What you will do = Word for word, reproduce each line of the data below, omitting every image.

Exercise data =
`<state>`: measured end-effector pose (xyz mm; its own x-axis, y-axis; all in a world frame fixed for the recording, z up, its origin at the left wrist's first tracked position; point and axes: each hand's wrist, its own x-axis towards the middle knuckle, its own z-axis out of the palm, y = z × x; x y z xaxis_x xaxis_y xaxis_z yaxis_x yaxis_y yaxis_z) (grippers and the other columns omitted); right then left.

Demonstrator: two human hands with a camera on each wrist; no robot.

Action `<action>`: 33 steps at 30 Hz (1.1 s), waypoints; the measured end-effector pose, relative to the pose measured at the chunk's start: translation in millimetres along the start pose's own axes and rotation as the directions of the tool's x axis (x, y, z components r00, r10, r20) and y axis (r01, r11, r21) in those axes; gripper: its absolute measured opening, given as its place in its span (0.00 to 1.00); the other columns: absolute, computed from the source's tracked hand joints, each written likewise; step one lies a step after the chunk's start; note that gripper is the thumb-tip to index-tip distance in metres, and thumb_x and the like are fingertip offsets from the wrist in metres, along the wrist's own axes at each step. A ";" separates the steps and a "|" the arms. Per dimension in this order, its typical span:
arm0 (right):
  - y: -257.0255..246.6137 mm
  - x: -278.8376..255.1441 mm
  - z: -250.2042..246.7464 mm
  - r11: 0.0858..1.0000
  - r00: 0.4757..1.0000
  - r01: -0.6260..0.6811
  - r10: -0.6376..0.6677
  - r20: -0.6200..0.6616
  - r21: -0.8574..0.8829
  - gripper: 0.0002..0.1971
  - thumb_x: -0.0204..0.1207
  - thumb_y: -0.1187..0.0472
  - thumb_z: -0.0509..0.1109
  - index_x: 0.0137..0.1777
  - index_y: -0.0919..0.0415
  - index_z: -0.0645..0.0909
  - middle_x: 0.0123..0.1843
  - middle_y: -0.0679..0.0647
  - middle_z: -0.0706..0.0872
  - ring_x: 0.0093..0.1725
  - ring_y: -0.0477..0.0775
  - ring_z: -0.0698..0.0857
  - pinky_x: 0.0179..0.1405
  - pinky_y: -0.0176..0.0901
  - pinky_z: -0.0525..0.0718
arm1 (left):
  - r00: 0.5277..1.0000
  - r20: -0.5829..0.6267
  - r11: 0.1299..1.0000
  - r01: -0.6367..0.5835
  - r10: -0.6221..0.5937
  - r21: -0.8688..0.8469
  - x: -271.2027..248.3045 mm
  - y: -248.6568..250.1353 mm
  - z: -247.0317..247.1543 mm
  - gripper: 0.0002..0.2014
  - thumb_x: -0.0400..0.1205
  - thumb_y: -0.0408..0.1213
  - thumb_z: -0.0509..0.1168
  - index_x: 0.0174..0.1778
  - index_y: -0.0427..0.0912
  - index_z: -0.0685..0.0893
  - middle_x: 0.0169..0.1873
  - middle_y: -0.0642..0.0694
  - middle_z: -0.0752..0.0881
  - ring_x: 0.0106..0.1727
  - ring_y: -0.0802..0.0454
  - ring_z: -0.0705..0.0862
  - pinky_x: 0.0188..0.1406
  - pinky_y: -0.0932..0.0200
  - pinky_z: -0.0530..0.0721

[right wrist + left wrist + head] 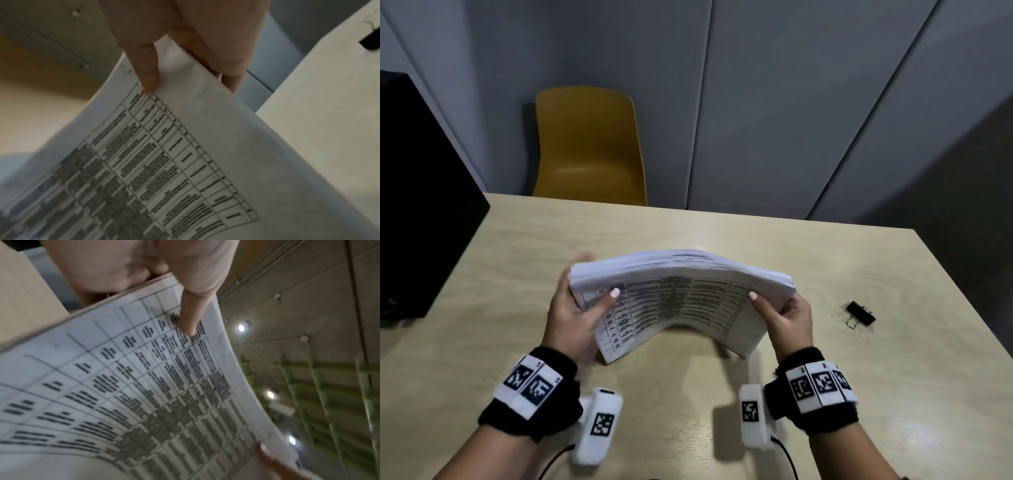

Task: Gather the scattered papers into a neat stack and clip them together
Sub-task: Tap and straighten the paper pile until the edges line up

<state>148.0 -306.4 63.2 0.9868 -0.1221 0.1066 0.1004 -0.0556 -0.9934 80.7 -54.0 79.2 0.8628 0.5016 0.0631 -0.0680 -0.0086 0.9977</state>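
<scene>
We hold the stack of papers between both hands, lifted on edge above the surface, with its lower edge at or just above the wood; we cannot tell whether it touches. The left hand clasps the stack's left end, thumb on the printed face and fingers behind. The right hand clasps the right end the same way, its thumb pressed near the margin of the table print, as the right wrist view confirms. Neither hand is free.

The stack's long axis runs left to right between our hands, and it bows upward in the middle, so the sheets arch rather than stand flat. The top edges look roughly level, with some sheets slightly fanned, so we judge the squaring-up is still in hand: a tap or two on the surface would likely settle them.

What the coming move turns on is the binder clip. It lies on the surface to the right of the stack, apart from it and just beyond our right hand, well away from the left. We judge the right hand is the natural one to fetch it, while the left takes over holding the stack alone. The risk is that the sheets slip out of line once one hand lets go.
</scene>
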 end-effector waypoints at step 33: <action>-29.8 9.9 39.0 0.997 0.901 -0.018 0.050 -0.432 0.078 0.08 0.67 0.54 0.76 0.33 0.48 0.78 0.35 0.45 0.83 0.32 0.35 0.80 0.38 0.28 0.79 | 0.879 -0.445 0.980 0.104 -0.172 -0.171 31.1 10.9 27.9 0.08 0.70 0.48 0.71 0.30 0.50 0.81 0.30 0.49 0.79 0.38 0.47 0.79 0.39 0.52 0.79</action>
<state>159.7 -267.3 92.2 0.8387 -0.5407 0.0646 0.0920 0.0239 -0.9955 120.7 -62.6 92.8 0.5470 0.8274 -0.1275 -0.0623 0.1922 0.9794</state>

Response box =
`<state>`: measured end-effector pose (xyz mm; its own x-axis, y-axis; all in a world frame fixed for the recording, z up, its origin at the left wrist's first tracked position; point and axes: each hand's wrist, its own x-axis towards the middle knuckle, its own z-axis out of the palm, y = z × x; x y z xaxis_x xaxis_y xaxis_z yaxis_x yaxis_y yaxis_z) (grippers and the other columns omitted); right then left.

Demonstrator: two human hands with a camera on each wrist; no robot.

Action `<action>`: 33 steps at 30 Hz (1.1 s), waypoints; the measured end-effector pose, relative to the pose measured at the chunk's start: translation in millimetres along the start pose's own axes and rotation as the directions of the tool's x axis (x, y, z components r00, r10, r20) and y axis (r01, r11, r21) in those axes; gripper: its absolute measured opening, given as its place in its span (0.00 to 1.00); the other columns: absolute, computed from the source's tracked hand joints, each written likewise; step one lies a step after the chunk's start; note that gripper is the thumb-tip to index-tip distance in metres, and thumb_x and the like are fingertip offsets from the wrist in metres, along the wrist's own axes at each step. A ";" separates the steps and a "|" the arms. Per dimension in this order, its typical span:
arm0 (right):
  - y: -257.0255..246.6137 mm
  - x: -278.8376..255.1441 mm
  - z: -250.2042..246.7464 mm
  - r11: 0.0858..1.0000
  - r00: 0.4757..1.0000
  - r01: -0.6260..0.6811
  - r10: -0.6376..0.6677
  - r20: -0.6200..0.6616
  - r21: -0.8574..0.8829
  - gripper: 0.0002..0.1971
  - thumb_x: -0.0204..0.1207
  - thumb_y: -0.1187..0.0472
  - thumb_z: -0.0509..0.1109
  - index_x: 0.0137..0.1777
  - index_y: -0.0919..0.0415
  - index_z: -0.0645..0.0909
  - middle_x: 0.0123..0.1843
  - middle_y: -0.0679..0.0647
  - middle_z: -0.0706..0.0872
  - ring_x: 0.0093..0.1725
  - ring_y: -0.0477..0.0775
  - ring_z: -0.0698..0.0857
  - pinky_x: 0.0179..0.1405
  - pinky_y: -0.0176..0.0901
  - pinky_z: -0.0525..0.0718
arm1 (left):
  - r00: 0.5277..1.0000
  - r20: -0.5829..0.6267
  - r11: 0.1299..1.0000
  - r01: -0.6367..0.5835
  - r10: -0.6221..0.5937
  - r21: -0.8688..0.8469
  - x: -271.2027..248.3045 mm
  - y: -248.6568..250.1353 mm
  - z: -247.0317..247.1543 mm
  - gripper: 0.0002..0.2014
  - thumb_x: -0.0400..0.1205
  - thumb_y: -0.0408..0.1213
  - thumb_z: -0.0509..0.1168
  - index_x: 0.0174..0.1778
  - index_y: -0.0427..0.0912
  - index_z: -0.0685..0.0893
  - middle_x: 0.0169..0.1873
  - middle_y: -0.0642..0.0694
  - middle_z: -0.0752..0.0881
  - ring_x: 0.0106..0.1727
  - ring_y: -0.0802..0.0454
  - ring_z: -0.0705..0.0862
  - pinky_x: 0.0188..0.1406
  - pinky_y: -0.0932..0.0200
  - pinky_z: -0.0530..0.0721

[right wrist + left wrist + head] 

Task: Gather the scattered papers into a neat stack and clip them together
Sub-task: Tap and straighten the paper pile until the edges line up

<state>148.0 -306.4 63.2 0.9868 -0.1221 0.1066 0.1004 -0.0556 -0.9934 80.7 -54.0 79.2 0.8628 0.5016 0.0631 -0.0680 -0.0086 0.9977</state>
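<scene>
We hold the stack of papers between both hands, lifted on edge above the surface, with its lower edge at or just above the wood; we cannot tell whether it touches. The left hand clasps the stack's left end, thumb on the printed face and fingers behind. The right hand clasps the right end the same way, its thumb pressed near the margin of the table print, as the right wrist view confirms. Neither hand is free.

The stack's long axis runs left to right between our hands, and it bows upward in the middle, so the sheets arch rather than stand flat. The top edges look roughly level, with some sheets slightly fanned, so we judge the squaring-up is still in hand: a tap or two on the surface would likely settle them.

What the coming move turns on is the binder clip. It lies on the surface to the right of the stack, apart from it and just beyond our right hand, well away from the left. We judge the right hand is the natural one to fetch it, while the left takes over holding the stack alone. The risk is that the sheets slip out of line once one hand lets go.
</scene>
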 end-effector waypoints at step 33: <action>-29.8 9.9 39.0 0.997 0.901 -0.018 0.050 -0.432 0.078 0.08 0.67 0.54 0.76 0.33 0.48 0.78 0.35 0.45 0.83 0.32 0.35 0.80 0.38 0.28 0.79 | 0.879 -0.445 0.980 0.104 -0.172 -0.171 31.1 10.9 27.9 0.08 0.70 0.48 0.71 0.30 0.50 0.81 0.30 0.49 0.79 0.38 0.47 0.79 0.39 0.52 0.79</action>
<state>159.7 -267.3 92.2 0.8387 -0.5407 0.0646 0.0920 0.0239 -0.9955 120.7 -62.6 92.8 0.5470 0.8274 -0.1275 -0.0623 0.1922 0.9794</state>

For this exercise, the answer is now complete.